= Phon =

Logarithmic unit of loudness level

Equal-loudness contours

The phon is a logarithmic unit of loudness level for tones and complex sounds. Loudness is measured in sones, a linear unit. Human sensitivity to sound is variable across different frequencies, so although two different tones may present an identical sound pressure to a human ear, they may be psychoacoustically perceived as differing in loudness. The purpose of the phon is to provide a logarithmic measurement, such as decibels (dB) for perceived sound magnitude, while the primary loudness standard methods result in a linear representation.
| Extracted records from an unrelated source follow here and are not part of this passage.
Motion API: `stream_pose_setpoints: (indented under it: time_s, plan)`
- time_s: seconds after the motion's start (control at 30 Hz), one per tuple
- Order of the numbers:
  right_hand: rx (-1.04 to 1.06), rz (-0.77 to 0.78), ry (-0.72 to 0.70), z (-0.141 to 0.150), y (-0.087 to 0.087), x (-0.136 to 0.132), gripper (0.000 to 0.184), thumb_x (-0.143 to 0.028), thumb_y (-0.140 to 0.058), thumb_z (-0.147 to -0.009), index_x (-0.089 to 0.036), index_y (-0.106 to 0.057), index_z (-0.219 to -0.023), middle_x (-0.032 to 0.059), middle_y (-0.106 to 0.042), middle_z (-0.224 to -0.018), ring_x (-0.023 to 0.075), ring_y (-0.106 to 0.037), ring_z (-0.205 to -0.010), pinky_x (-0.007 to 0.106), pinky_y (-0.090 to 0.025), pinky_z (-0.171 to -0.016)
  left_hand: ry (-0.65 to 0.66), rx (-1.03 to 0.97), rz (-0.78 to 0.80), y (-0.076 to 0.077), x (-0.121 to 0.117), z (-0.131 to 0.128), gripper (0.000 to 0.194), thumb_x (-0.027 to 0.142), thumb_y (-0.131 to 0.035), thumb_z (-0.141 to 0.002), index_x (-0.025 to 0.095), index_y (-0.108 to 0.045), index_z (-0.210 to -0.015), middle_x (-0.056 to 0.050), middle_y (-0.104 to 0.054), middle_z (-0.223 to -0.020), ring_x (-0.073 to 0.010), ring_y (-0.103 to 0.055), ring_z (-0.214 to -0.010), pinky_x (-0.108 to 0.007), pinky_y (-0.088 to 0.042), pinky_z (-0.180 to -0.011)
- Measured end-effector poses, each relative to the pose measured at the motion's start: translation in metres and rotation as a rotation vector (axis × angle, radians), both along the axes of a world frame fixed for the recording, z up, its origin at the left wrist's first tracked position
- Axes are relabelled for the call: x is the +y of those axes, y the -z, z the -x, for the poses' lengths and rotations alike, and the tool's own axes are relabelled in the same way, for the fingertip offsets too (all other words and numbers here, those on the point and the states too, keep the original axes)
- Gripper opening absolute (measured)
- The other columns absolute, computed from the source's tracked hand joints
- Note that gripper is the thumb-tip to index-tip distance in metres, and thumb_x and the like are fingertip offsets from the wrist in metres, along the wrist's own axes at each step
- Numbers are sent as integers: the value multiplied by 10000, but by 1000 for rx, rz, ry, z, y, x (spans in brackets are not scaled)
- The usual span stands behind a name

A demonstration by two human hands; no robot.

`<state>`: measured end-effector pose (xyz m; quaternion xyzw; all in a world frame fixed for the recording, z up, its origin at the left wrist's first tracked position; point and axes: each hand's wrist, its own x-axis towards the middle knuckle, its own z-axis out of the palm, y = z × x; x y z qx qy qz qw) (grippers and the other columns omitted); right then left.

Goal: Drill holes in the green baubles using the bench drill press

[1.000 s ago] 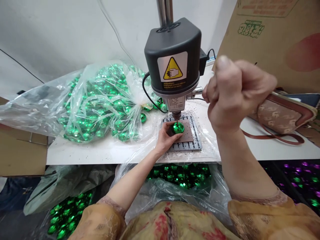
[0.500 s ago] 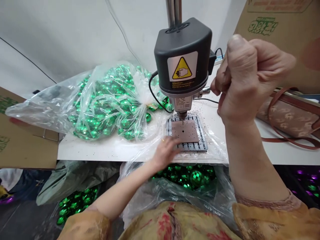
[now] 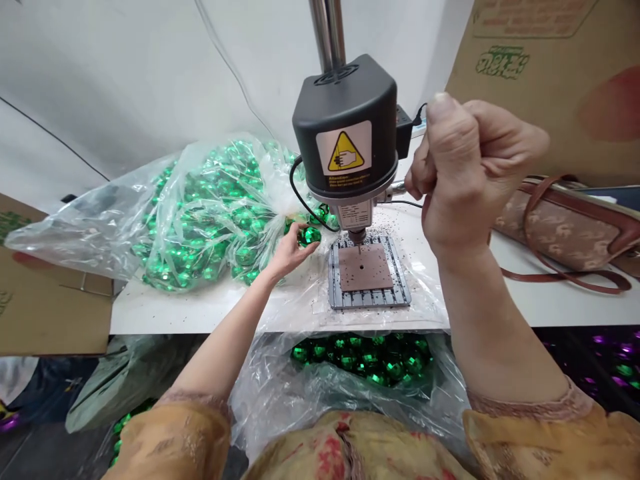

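My left hand (image 3: pixel 291 252) has its thumb and fingers closed round a shiny green mirrored ball (image 3: pixel 311 236) at the mouth of a clear plastic bag. To its right stands a small black drill press (image 3: pixel 345 127) with a yellow warning label. My right hand (image 3: pixel 475 167) is curled into a fist at the press's metal feed handle (image 3: pixel 396 191); most of the handle is hidden behind the fingers. Under the chuck (image 3: pixel 357 235), a brown board (image 3: pixel 367 277) with one dark hole lies on the slotted grey base plate (image 3: pixel 345 303). No ball sits on the board.
The clear bag (image 3: pixel 200 213) full of green balls lies on the white table (image 3: pixel 150 313). Below the table's front edge, an open plastic bag holds more green balls (image 3: pixel 370 357). A patterned handbag (image 3: pixel 565 220) and cardboard boxes (image 3: pixel 540 100) stand right. Dark shavings litter the plate.
My left hand has moved from the front of the base plate up and left to the bag's mouth and taken hold of a green ball. My right hand stays at the handle.
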<state>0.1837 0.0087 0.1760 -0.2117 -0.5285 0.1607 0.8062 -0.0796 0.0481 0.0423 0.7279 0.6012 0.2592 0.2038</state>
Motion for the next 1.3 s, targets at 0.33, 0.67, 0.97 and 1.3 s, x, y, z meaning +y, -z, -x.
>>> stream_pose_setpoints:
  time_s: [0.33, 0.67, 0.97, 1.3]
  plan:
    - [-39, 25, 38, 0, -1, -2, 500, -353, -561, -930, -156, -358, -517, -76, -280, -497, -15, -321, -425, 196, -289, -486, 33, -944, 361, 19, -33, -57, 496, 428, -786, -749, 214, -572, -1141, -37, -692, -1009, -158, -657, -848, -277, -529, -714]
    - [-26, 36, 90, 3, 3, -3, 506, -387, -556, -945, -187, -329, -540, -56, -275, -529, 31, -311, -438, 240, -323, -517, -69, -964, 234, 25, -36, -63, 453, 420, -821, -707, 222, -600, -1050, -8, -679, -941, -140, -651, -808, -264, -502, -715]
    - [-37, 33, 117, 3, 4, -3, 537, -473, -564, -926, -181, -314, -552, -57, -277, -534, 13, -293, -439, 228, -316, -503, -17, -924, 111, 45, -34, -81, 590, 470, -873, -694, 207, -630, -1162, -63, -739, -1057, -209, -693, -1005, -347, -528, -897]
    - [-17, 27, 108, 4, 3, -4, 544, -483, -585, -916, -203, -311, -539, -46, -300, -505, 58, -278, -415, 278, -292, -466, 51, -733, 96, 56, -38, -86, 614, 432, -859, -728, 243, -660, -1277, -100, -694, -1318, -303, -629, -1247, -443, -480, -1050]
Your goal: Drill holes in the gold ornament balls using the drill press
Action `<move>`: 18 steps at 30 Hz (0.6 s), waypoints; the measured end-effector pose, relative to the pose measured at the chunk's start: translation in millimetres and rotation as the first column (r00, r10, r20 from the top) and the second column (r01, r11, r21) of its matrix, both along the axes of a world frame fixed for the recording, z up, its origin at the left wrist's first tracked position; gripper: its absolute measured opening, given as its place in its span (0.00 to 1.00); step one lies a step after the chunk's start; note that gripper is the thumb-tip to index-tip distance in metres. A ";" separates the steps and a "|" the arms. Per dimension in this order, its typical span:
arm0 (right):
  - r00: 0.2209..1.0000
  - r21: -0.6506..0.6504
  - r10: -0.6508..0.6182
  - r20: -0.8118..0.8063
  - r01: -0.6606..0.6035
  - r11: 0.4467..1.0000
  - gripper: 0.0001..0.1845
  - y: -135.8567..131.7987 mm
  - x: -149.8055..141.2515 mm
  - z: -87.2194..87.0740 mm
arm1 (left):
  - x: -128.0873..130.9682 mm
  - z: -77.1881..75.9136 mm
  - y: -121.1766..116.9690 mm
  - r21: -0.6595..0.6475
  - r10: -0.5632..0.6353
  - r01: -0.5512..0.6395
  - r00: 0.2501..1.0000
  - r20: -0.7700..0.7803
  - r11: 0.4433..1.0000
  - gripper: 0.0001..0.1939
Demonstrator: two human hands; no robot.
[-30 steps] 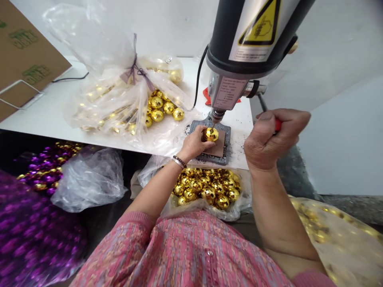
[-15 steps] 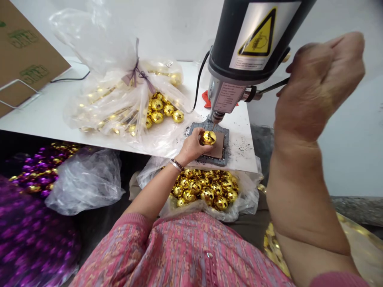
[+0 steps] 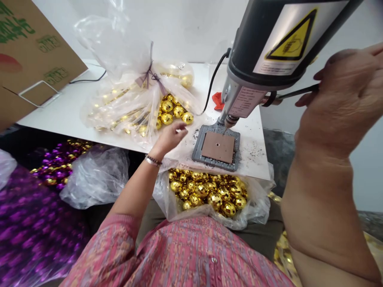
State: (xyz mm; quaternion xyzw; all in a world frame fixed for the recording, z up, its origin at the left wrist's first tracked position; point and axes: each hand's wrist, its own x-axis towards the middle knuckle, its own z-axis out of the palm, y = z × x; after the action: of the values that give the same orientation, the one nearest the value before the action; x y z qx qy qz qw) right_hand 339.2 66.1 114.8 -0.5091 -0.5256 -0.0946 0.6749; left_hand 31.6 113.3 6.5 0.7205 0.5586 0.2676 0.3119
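At three o'clock from the centre of the view, a flat brown square block with a single hole lies on the grey metal base plate of a black-and-grey drill press, whose body leans between one and two o'clock. The drill's dark metal lever runs to the right hand, near three o'clock; the lever's end is hidden there, so whether the fingers close around it cannot be told. Just off centre towards nine o'clock, the left hand, its fingers partly bent, is over the white counter, just beside a cluster of shiny golden faceted balls; its palm is turned from view, and it may or may not hold something. The cluster lies at a tied translucent plastic bag at ten o'clock. At six o'clock, more golden balls fill an open clear plastic bag below the counter's edge.
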 end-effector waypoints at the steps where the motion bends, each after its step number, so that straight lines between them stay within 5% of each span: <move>1: 1.000 -0.002 0.005 0.006 -0.005 1.000 0.13 -1.4 -1.6 1.0 | 6.2 0.5 15.5 0.054 0.088 -0.087 0.996 -0.025 0.995 0.18; 4: 1.000 0.011 0.001 0.008 -0.001 1.000 0.13 -8.4 -8.5 4.7 | 21.9 -1.8 54.1 0.147 0.185 -0.158 0.964 -0.191 0.976 0.26; 9: 0.999 -0.096 -0.038 -0.013 0.037 0.995 0.16 -27.1 -22.3 11.3 | 32.0 -20.7 77.5 0.115 0.008 0.044 0.911 -0.413 0.992 0.34; 14: 0.999 -0.068 -0.044 0.007 0.045 0.997 0.19 -30.3 -23.2 9.1 | 33.7 -33.7 80.4 0.144 0.001 0.057 0.927 -0.374 0.988 0.32; 18: 0.996 -0.062 -0.083 0.005 0.084 0.995 0.16 -26.9 -19.3 7.2 | 27.9 -20.2 69.6 0.145 0.053 -0.026 0.981 -0.189 0.989 0.30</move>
State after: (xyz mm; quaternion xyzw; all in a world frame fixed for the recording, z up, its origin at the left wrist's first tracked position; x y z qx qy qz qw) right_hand 320.0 39.2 122.1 -0.5512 -0.5075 -0.1072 0.6536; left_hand 59.6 182.9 -13.7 0.7520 0.5799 0.2421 0.1991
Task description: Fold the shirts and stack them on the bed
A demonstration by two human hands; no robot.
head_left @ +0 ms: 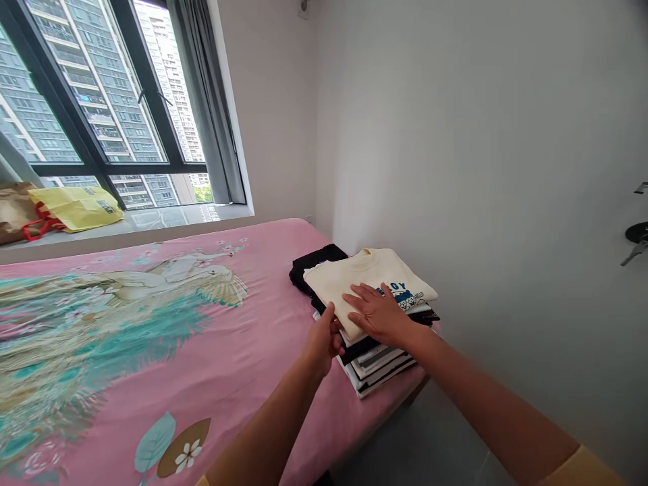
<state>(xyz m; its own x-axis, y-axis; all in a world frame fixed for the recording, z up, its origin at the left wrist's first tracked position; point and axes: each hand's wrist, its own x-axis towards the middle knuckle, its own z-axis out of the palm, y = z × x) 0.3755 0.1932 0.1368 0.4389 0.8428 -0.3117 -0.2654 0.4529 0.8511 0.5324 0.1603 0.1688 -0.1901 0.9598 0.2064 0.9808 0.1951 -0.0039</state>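
Observation:
A folded cream T-shirt [344, 277] with a blue printed design lies on top of a stack of folded clothes [385, 364] at the bed's corner. My right hand [377, 314] rests flat on the shirt, fingers spread, partly covering the print. At the near left edge of the shirt is my left hand [324, 341], its thumb up against the cloth and its other fingers curled at the border. Black, white and grey layers show beneath. A black folded garment [316, 263] sticks out behind the shirt on the left.
The stack sits on a bed with a pink patterned sheet [273, 270], close to a grey wall [455, 169]. A yellow bag [81, 208] with red handles and a brown paper bag [15, 209] stand on the windowsill [187, 214]. Grey floor [435, 432] shows beyond the bed edge.

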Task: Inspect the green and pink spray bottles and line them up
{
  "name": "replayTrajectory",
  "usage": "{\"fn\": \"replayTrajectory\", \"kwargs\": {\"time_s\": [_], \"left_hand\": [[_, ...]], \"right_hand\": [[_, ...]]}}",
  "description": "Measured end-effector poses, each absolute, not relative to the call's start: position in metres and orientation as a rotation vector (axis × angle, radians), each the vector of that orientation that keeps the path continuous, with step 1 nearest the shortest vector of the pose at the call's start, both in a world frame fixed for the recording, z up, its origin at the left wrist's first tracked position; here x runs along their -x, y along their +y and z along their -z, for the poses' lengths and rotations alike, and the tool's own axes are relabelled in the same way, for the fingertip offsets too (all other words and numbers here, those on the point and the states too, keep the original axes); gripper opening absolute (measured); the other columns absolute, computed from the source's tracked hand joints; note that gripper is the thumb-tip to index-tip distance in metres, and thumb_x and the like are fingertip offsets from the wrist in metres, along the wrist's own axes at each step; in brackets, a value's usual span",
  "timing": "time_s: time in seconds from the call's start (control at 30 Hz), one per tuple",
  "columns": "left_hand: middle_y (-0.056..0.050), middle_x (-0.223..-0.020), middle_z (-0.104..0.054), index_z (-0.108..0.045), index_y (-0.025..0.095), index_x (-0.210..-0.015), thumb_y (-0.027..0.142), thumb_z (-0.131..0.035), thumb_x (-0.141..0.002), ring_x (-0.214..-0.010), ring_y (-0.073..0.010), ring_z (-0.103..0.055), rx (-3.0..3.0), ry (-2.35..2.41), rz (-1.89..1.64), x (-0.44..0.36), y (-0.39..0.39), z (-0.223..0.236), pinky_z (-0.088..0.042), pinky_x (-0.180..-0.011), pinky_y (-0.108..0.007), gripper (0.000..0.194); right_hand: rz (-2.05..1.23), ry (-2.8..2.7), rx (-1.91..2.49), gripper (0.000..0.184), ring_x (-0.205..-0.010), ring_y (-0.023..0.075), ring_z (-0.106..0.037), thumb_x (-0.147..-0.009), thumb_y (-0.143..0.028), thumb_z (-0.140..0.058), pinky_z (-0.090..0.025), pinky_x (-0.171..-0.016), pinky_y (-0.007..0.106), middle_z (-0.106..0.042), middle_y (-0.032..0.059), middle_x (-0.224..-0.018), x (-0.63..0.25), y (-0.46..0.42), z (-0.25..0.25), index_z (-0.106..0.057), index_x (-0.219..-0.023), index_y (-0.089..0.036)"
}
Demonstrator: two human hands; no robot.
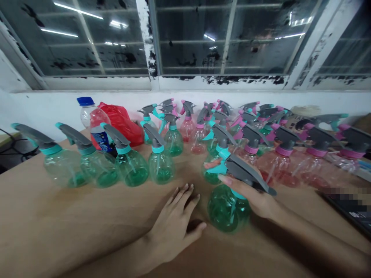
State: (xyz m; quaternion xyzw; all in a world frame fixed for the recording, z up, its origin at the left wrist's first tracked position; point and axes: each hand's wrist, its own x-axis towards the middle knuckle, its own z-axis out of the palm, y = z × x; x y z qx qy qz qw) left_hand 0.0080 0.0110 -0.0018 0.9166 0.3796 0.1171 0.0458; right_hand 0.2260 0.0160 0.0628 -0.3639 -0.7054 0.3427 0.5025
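My right hand (pixel 246 189) is closed around the neck of a green spray bottle (pixel 227 210) with a grey and turquoise spray head. The bottle tilts a little, and I cannot tell whether its base touches the table. My left hand (pixel 176 222) lies palm down on the wooden table (pixel 116 227), fingers stretched, holding nothing, just left of that bottle. Farther left, a row of green spray bottles (pixel 131 170) stands upright. Behind my right hand is another row, with pink-collared spray bottles (pixel 278 166) on its right side.
More green and pink spray bottles (pixel 174 141) crowd the back by the wall. A blue-capped plastic bottle (pixel 89 116) and a red plastic bag (pixel 123 123) stand at back left. A dark flat object (pixel 348 212) lies at the right edge. Windows (pixel 191 42) rise behind.
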Motion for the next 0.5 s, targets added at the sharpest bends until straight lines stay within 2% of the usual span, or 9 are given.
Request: {"fn": "replayTrajectory", "kwargs": {"time_s": [0.2, 0.5], "left_hand": [[-0.015, -0.146, -0.035, -0.045, 0.012, -0.135, 0.044, -0.053, -0.090, -0.136, -0.0308, -0.028, -2.827, 1.166, -0.318, -0.0083, 0.0120, 0.0015, -0.028, -0.108, -0.051, 0.056], [-0.015, -0.145, -0.038, -0.045, 0.011, -0.135, 0.041, -0.051, -0.093, -0.135, -0.0296, -0.030, -2.918, 1.147, -0.334, -0.0084, 0.0116, 0.0025, -0.031, -0.107, -0.049, 0.052]], "right_hand": [[-0.843, -1.682, 0.877, 0.025, -0.110, 0.0201, -0.061, -0.085, -0.028, -0.059, -0.046, -0.100, 0.038, -0.068, 0.0008, -0.114, -0.2265, 0.0168, -0.0595, -0.062, -0.111, -0.028], [-0.821, -1.715, 0.861, 0.033, -0.114, 0.0220, -0.059, -0.085, -0.030, -0.058, -0.045, -0.102, 0.039, -0.067, 0.0024, -0.118, -0.2270, 0.0152, -0.0612, -0.060, -0.118, -0.027]]}}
A sound with a loudness of 1 sone is judged equally loud as a 1 kHz tone with a sound pressure level of 40 dB above 20 micropascals. The phon is psychophysically matched to a reference frequency of 1 kHz. In other words, the phon matches the sound pressure level in decibels (dB SPL) of a similarly perceived 1 kHz pure tone. For instance, if a sound is perceived to be equal in intensity to a 1 kHz tone with an SPL of 50dB, then it has a loudness of 50 phons, regardless of its physical properties. The phon was proposed in DIN 45631 and ISO 532 B by Stanley Smith Stevens.

== Definition ==
By definition, the loudness level in phons of a sound is the sound pressure level (in dB) of a 1 kHz pure tone that is judged as having the same loudness. The phon unit is not an SI unit in metrology. It is defined as a unit of loudness level by the American National Standards Institute in the Acoustical Terminology standard ANSI/ASA S1.1-2013. Because the phon is a unit associated with a subjective percept, it is obtained by presenting the considered sound to a group of normal-hearing human listeners and by taking the median of the loudness levels they report.

Such measurements have been performed for known sounds, such as pure tones at different frequencies and levels. The equal-loudness contours are a way of mapping the dB SPL of a pure tone to the perceived loudness level in phons (see loudness for details).